Only the lines below starting at the one containing "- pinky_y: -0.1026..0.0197" and ending at the one containing "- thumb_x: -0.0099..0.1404" belong in the answer, each copied exactly.

Data provided -
____
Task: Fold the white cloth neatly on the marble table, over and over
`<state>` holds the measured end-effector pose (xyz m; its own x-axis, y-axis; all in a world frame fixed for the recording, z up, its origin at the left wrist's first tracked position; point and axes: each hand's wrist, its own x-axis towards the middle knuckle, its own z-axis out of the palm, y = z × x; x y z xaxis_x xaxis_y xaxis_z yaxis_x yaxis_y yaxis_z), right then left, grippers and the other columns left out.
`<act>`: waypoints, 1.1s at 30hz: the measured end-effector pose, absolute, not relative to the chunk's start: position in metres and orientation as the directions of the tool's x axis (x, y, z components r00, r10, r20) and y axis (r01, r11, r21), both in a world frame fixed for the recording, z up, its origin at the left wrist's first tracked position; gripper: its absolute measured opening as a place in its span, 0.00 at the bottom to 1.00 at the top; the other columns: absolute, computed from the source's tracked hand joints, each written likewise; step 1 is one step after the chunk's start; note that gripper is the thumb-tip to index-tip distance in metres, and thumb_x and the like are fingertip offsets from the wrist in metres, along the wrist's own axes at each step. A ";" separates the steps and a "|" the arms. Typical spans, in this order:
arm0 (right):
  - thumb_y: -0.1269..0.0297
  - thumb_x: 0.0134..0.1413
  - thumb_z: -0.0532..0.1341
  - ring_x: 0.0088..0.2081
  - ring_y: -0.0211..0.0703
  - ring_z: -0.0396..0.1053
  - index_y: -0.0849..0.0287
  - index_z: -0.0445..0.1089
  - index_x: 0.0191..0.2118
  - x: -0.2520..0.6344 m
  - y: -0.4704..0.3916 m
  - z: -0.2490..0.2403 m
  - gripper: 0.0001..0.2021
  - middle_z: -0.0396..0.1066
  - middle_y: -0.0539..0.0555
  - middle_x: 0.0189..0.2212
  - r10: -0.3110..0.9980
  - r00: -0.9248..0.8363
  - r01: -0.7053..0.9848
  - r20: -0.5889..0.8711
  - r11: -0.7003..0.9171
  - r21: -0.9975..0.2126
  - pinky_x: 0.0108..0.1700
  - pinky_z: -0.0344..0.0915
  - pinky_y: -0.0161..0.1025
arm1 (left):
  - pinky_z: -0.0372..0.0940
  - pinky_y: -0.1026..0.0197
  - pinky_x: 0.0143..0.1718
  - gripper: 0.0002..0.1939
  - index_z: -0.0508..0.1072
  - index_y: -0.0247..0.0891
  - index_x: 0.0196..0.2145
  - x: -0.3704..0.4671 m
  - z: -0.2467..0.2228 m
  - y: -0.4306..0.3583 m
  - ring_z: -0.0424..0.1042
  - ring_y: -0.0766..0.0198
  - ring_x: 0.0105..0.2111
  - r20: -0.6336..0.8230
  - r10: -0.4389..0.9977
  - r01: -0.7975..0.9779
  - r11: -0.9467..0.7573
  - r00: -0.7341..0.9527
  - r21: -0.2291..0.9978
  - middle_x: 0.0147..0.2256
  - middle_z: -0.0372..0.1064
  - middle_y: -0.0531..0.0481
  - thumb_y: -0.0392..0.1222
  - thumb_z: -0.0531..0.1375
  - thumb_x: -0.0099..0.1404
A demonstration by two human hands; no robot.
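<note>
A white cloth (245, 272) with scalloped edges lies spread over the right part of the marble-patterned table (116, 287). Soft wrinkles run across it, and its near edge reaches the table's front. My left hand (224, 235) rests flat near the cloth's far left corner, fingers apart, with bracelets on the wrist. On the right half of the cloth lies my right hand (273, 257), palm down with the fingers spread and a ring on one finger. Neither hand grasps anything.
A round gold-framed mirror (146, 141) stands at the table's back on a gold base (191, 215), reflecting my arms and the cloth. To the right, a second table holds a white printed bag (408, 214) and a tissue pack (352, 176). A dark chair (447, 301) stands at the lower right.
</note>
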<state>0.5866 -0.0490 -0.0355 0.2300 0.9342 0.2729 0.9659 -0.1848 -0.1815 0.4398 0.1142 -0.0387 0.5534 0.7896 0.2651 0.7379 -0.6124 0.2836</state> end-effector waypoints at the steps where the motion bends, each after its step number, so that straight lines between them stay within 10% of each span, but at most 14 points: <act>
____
Answer for the task -
  - pinky_y: -0.1026..0.0197
  - pinky_x: 0.0143..0.1718
  - gripper: 0.0002..0.1939
  - index_z: -0.0508..0.1072
  - index_y: -0.0247..0.0891
  - index_x: 0.0196..0.2145
  - x: -0.3704..0.4671 m
  - z: -0.2467..0.2228 m
  - y: -0.4306..0.3583 m
  - ring_z: -0.0424..0.1042
  - ring_y: -0.0766..0.0198
  - ring_x: 0.0105..0.2111
  - r20: -0.6336..0.8230
  - r10: -0.4389..0.9977
  - r01: -0.7975..0.9779
  - r11: -0.9467..0.7573
  - r00: -0.7341..0.9527
  - r21: -0.2291..0.9978
  - middle_x: 0.0147..0.2256
  - middle_z: -0.0372..0.1064
  - middle_y: -0.0531..0.0481
  - thumb_y: -0.0392..0.1222
  - thumb_z: -0.0531..0.1375
  - thumb_x: -0.0099..0.1404

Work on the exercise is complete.